A powerful but unnecessary roar

Mara Ireta Gordon/Argosy

There are some moments in your life that you will never forget. For me, it’s seeing the sun rise over the animated African savannah in the original Lion King, which I first watched on VHS. When Disney announced that they were going to be making a new, updated version using the technology from 2016’s Jungle Book, people were split: Why would we need a new Lion King?

I found myself asking this same question as I watched the movie. I was swept away by the gorgeous new rendition of Circle of Life and the stunning visuals, but when the title card came on screen, I realized I’d seen this all before. Director Jon Favreau, in all his gusto to preserve the heart of the original, simply recreated this iconic song frame by frame. Nothing had changed except for the fact that the animals all closely resembled their real-world counterparts.

The film does have many top-notch moments. Billy Eichner and Seth Rogen as everyone’s favourite meerkat and warthog easily have the film’s biggest laugh-out-loud moments. Donald Glover’s conflicted, grown-up Simba realizes his character arc flawlessly. Beyoncé’s Nala gets slightly more screen time, though it is at the expense of a hilarious Zazu, played by John Oliver. The musical moments of the film shine and remain relatively faithful to the original film, except with added vocal flair courtesy the new cast.

Some parts were changed, though, in hopes of expanding the scope of the story and giving it a bit more weight.

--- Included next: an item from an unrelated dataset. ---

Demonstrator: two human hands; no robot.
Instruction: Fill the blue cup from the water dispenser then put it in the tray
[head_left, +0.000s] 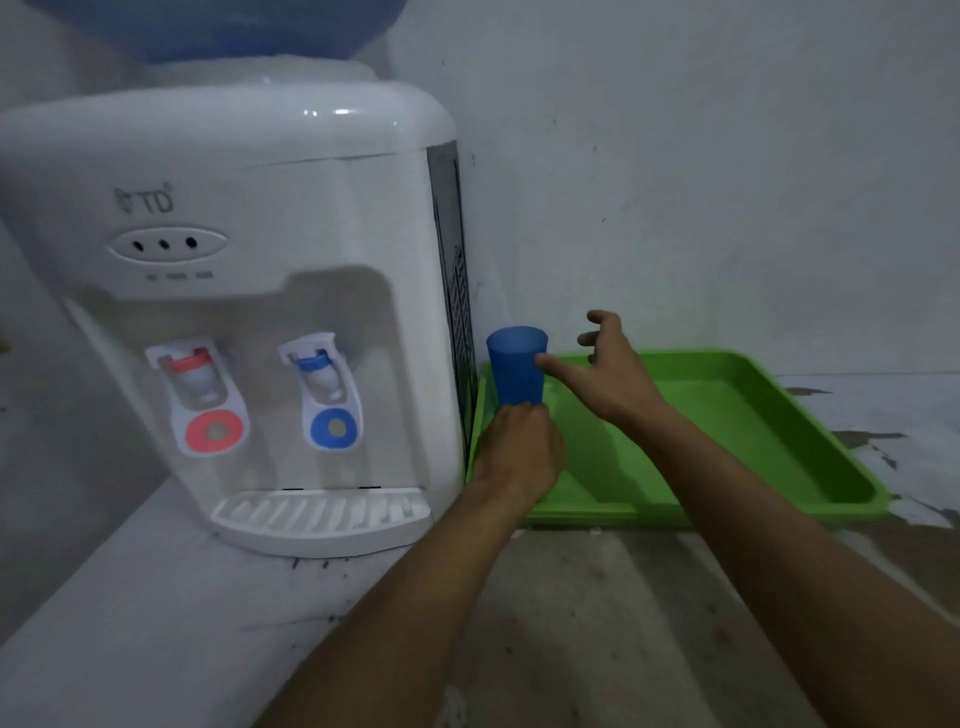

For instance, Scar and Mufasa’s backstories are embellished a little more, sowing the seeds of their rivalry from youth as opposed to Scar simply being the “evil brother.”

Scar is also not as much of a mustache-twirling villain in the beginning of the film, instead growing into the part. While Chiwetel Ejiofor manages to be the Scar we all know and love while adding to the character, he is not a singer. Because of this, Be Prepared is the most changed song from the original film. It lacks the dramatics of the original, and is more of a pitched dialogue explanation than the big production number it was in the original.

My biggest concern with this new adaptation is James Earl Jones. Disney was praised for bringing him back to take on the role of Mufasa, as people felt nobody else could take up the mantle. However, many of Mufasa’s lines remain unchanged from the original film. Disney could have very easily taken Jones’ audio from the original film and placed it in the 2019 version with nobody ever knowing.

To add insult to injury, there were two transition scenes used to pad out the two-hour run time. Instead of giving us more time with adult Nala, new material for Mufasa or even more time with young Simba and his father, this movie decided to show us digitally created feces in a ball being pushed by a small insect.

One cannot deny the triumph felt at the end of the film when Simba takes his place at Pride Rock. The movie is enjoyable, yes, and there were many sections I was able to quote word for word thanks to the original. Still, I would have felt the same way if you had shown me the original 90-minute film. So, a word of caution to Disney: if you are going to remake your own movie, make sure you expand on the original story, have new songs for the audience to fall in love with, and don’t have an extended bit of filler just to show off digital dung.